◆ ASSIGNED TASK:
Your reply should be the whole listing, copied exactly, with the pictures left out.
--
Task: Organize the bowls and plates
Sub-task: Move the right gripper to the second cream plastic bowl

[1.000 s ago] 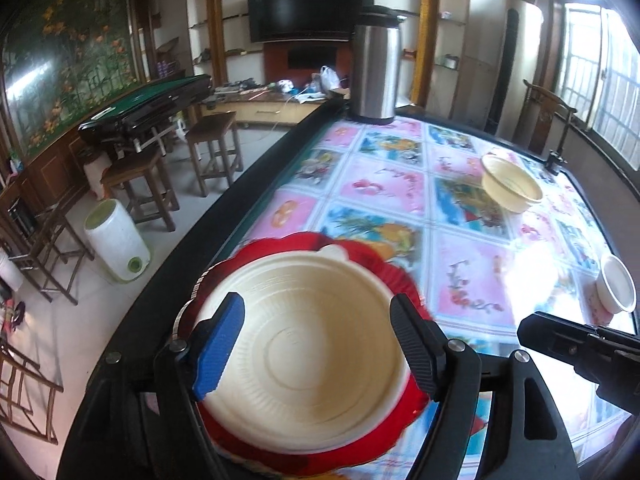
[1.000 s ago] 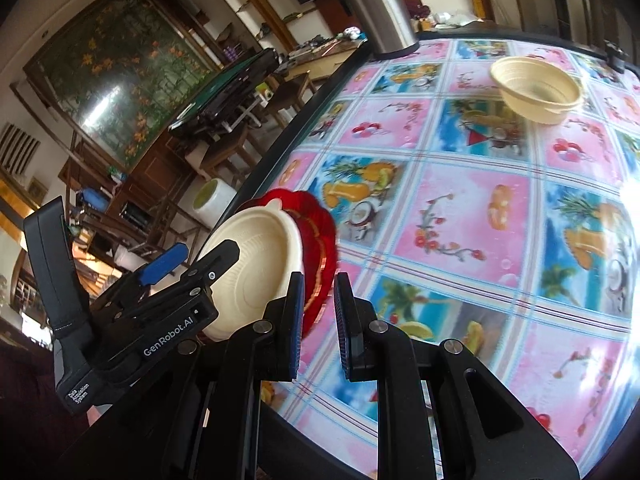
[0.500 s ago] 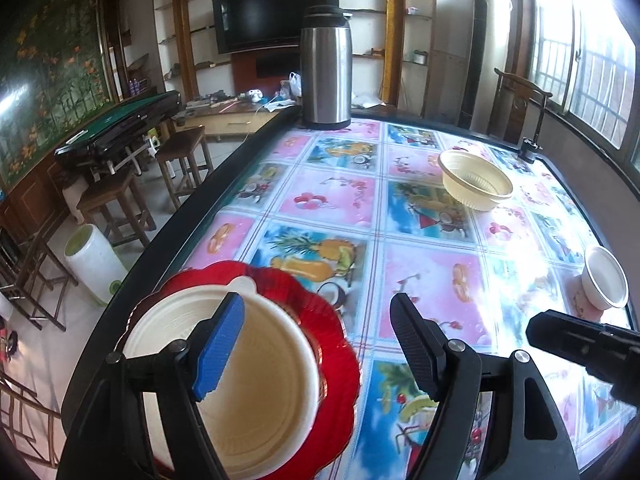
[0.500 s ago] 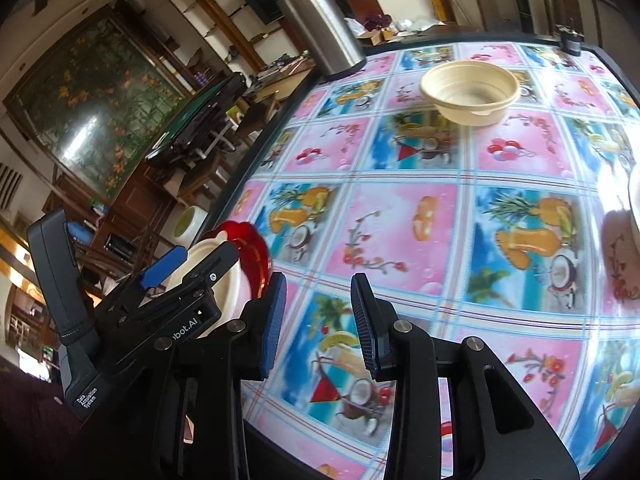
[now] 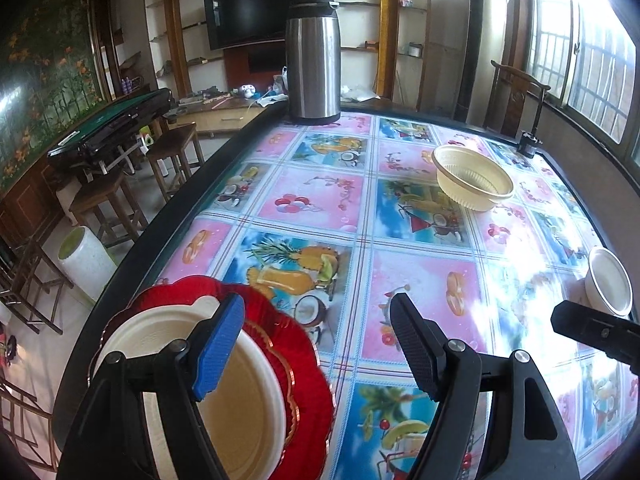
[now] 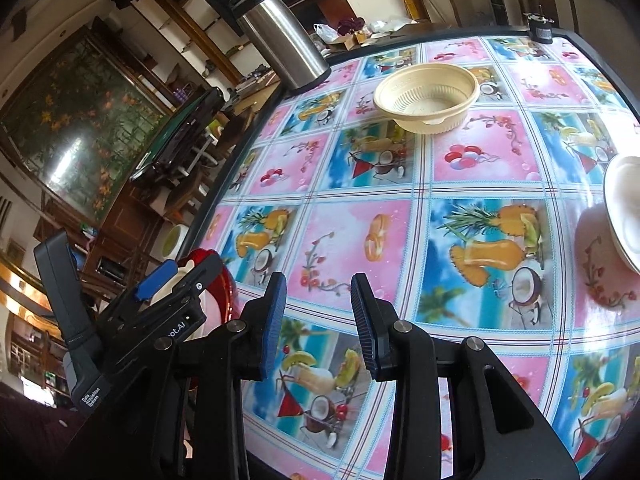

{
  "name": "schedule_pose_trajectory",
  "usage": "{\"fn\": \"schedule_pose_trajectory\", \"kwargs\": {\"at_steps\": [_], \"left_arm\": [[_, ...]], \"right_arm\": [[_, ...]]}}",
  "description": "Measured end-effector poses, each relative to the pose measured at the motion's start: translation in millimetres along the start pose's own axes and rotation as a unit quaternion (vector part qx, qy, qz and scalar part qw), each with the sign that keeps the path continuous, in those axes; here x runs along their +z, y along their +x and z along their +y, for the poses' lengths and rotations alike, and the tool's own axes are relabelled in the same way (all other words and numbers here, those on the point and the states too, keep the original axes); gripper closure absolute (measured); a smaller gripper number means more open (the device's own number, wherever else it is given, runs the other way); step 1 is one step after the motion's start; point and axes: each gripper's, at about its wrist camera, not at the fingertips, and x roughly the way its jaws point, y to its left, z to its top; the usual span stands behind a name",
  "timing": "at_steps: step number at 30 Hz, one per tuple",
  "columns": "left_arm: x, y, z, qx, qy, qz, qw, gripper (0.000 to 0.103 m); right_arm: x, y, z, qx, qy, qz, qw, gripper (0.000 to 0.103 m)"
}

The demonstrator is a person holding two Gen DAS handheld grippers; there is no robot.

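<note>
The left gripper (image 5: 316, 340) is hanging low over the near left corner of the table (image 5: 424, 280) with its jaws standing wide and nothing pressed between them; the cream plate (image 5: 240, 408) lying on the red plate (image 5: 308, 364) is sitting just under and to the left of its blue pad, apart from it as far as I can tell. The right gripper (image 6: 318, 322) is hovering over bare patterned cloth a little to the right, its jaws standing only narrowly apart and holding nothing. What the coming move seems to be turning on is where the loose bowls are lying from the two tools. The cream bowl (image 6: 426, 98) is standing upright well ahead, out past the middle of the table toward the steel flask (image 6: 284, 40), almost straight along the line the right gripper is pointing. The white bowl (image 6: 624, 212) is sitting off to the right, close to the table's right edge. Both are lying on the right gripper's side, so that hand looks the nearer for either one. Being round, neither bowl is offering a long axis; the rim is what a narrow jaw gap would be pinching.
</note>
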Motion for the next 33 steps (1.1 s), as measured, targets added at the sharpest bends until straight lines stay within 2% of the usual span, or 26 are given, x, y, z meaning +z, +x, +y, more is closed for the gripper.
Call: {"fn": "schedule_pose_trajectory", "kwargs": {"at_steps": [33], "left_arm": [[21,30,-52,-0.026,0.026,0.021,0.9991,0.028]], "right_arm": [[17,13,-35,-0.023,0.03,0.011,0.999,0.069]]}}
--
◆ OUTPUT OF THE TASK:
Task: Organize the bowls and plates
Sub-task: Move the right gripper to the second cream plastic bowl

[1.000 s ago] 
[1.000 s ago] 
[0.500 s ago] 
[0.500 s ago] 
[now] 
[now] 

{
  "name": "schedule_pose_trajectory",
  "usage": "{\"fn\": \"schedule_pose_trajectory\", \"kwargs\": {\"at_steps\": [_], \"left_arm\": [[_, ...]], \"right_arm\": [[_, ...]]}}",
  "description": "Measured end-effector poses, each relative to the pose measured at the motion's start: translation in millimetres along the start pose's own axes and rotation as a unit quaternion (vector part qx, qy, qz and scalar part qw), each with the sign that keeps the path continuous, in those axes; here x runs along their +z, y along their +x and z along their +y, for the poses' lengths and rotations alike, and the tool's own axes are relabelled in the same way (all other words and numbers here, those on the point and the states too, keep the original axes); gripper closure absolute (measured); a smaller gripper number means more open (the device's own number, wherever else it is given, runs the other way); step 1 is one step after the motion's start; point and axes: each gripper's, at about its wrist camera, not at the fingertips, and x roughly the way its jaws point, y to its left, z to its top; the usual span stands behind a name",
  "timing": "at_steps: step number at 30 Hz, one per tuple",
  "columns": "left_arm: x, y, z, qx, qy, qz, qw, gripper (0.000 to 0.103 m); right_arm: x, y, z, qx, qy, qz, qw, gripper (0.000 to 0.103 m)"
}

The demonstrator is a person holding two Gen DAS handheld grippers; there is no robot.

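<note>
The left gripper (image 5: 316, 340) is hanging low over the near left corner of the table (image 5: 424, 280) with its jaws standing wide and nothing pressed between them; the cream plate (image 5: 240, 408) lying on the red plate (image 5: 308, 364) is sitting just under and to the left of its blue pad, apart from it as far as I can tell. The right gripper (image 6: 318, 322) is hovering over bare patterned cloth a little to the right, its jaws standing only narrowly apart and holding nothing. What the coming move seems to be turning on is where the loose bowls are lying from the two tools. The cream bowl (image 6: 426, 98) is standing upright well ahead, out past the middle of the table toward the steel flask (image 6: 284, 40), almost straight along the line the right gripper is pointing. The white bowl (image 6: 624, 212) is sitting off to the right, close to the table's right edge. Both are lying on the right gripper's side, so that hand looks the nearer for either one. Being round, neither bowl is offering a long axis; the rim is what a narrow jaw gap would be pinching.
</note>
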Motion for the next 33 steps (1.1 s), as measured, targets added at the sharpest bends until straight lines stay within 2% of the usual span, or 26 are given, x, y, z meaning +z, +x, +y, more is closed for the gripper.
Call: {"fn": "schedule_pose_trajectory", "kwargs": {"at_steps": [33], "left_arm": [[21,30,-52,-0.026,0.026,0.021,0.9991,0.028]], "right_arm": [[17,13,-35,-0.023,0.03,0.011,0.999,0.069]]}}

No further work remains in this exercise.